In practice, things are more complicated. The next instruction might be from a
different process, executing on a different (hyper)core. Or the next
instruction executed might not be the next instruction in the program, because
the CPU may be performing out-of-order execution. The CPU will have several
layers of cache as well, and cache coherency protocols aren't always engaged.

In a language like C, you can declare a variable to be volatile. When the
program is compiled, this causes the compiler to emit memory barrier
instructions - these barriers force the CPU to do the work to ensure some
semblance of sequential memory access is restored across the two sides of the
barrier. These may be implicit, in the memory semantics of the language
itself, or explicit operations in the language.

However, it's not easy to be sure that the barriers that end up in compiled
and executed code actually provide the memory semantics that the language
specified. This is exacerbated by the different semantics of different
hardware architectures, and the overall complexity of the problem space.

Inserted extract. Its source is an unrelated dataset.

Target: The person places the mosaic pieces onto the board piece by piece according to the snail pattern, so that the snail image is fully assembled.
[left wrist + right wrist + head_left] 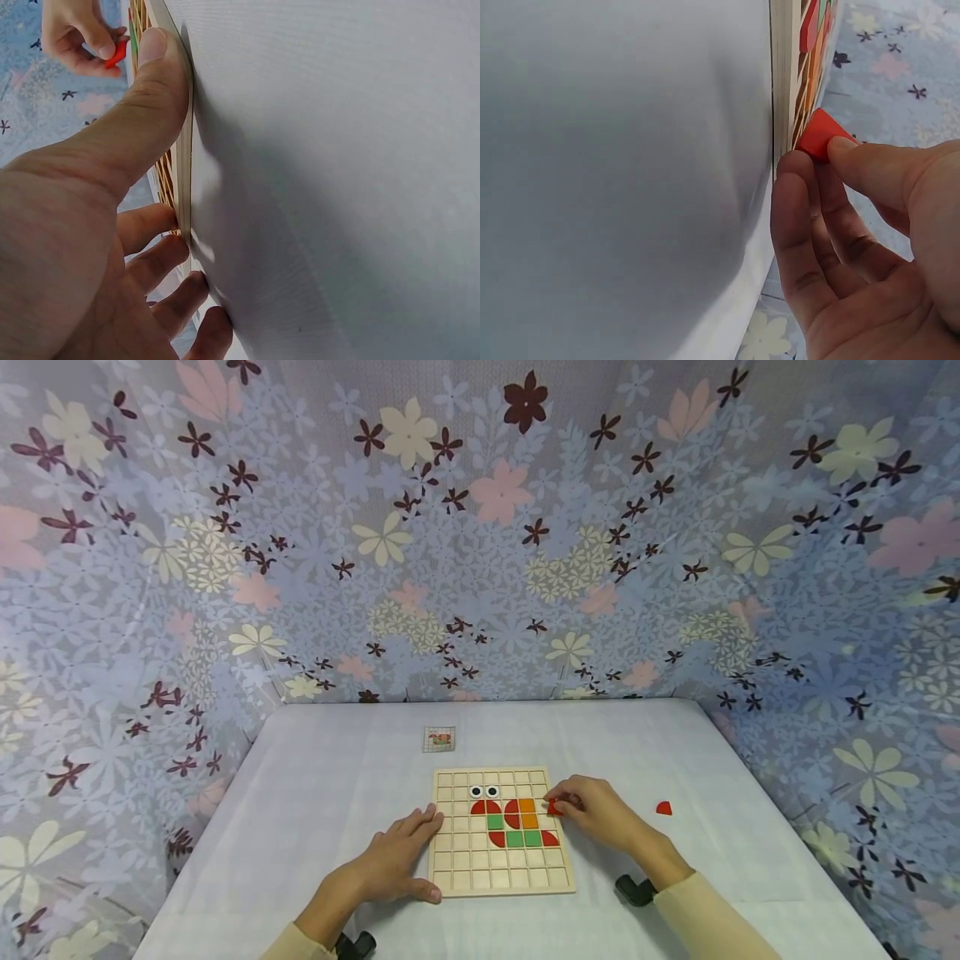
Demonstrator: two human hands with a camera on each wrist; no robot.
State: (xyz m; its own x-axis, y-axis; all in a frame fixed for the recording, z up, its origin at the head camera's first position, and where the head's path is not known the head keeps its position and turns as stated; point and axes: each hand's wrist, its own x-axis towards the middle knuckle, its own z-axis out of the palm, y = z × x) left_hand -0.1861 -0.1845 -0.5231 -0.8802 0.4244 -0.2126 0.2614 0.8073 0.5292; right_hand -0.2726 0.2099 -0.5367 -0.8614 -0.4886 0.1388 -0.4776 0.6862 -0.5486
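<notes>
A wooden grid board (495,865) lies on the table, holding red, green and orange pieces and two round eye pieces (483,792). Against its left edge rests my left hand (396,858), thumb near the front corner, fingers spread and relaxed. My right hand (596,812) pinches a red rounded block (821,135) between thumb and fingers, over the board's right side. In the right wrist view the block touches or nearly touches the grid; which cannot be told. Another red quarter-round block (663,808) lies on the table to the right of that hand.
Behind the board lies a small picture card (439,739) showing a similar coloured pattern on a grid. A white cloth covers the table (337,777). Floral fabric (480,568) hangs along the back and sides. Black devices (635,890) sit at both wrists.
</notes>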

The paper provides a way to address this problem by introducing an
intermediate memory model, which is amenable to formal verification of
compiler outcomes. They map this model to a handful of popular architectures,
showing that the mappings are correct (more or less, that for all possible
execution flows, the observable behaviour is the same). They also map from
RC++ (repaired C++11, fixing an unsound semantics in concurrent memory access)
and Promise ("the promising model") to the IMM.

Assuming the proofs are correct (a non-trivial assumption in this field,
unfortunately) this offers a step forward in the process of formally verifying
that the output of compilers actually behaves in the way that the program
should, according to the programming language's semantics. There aren't many
formally verified compilers around, and those that do exist are for subsets of
languages we might use, limiting their applicability.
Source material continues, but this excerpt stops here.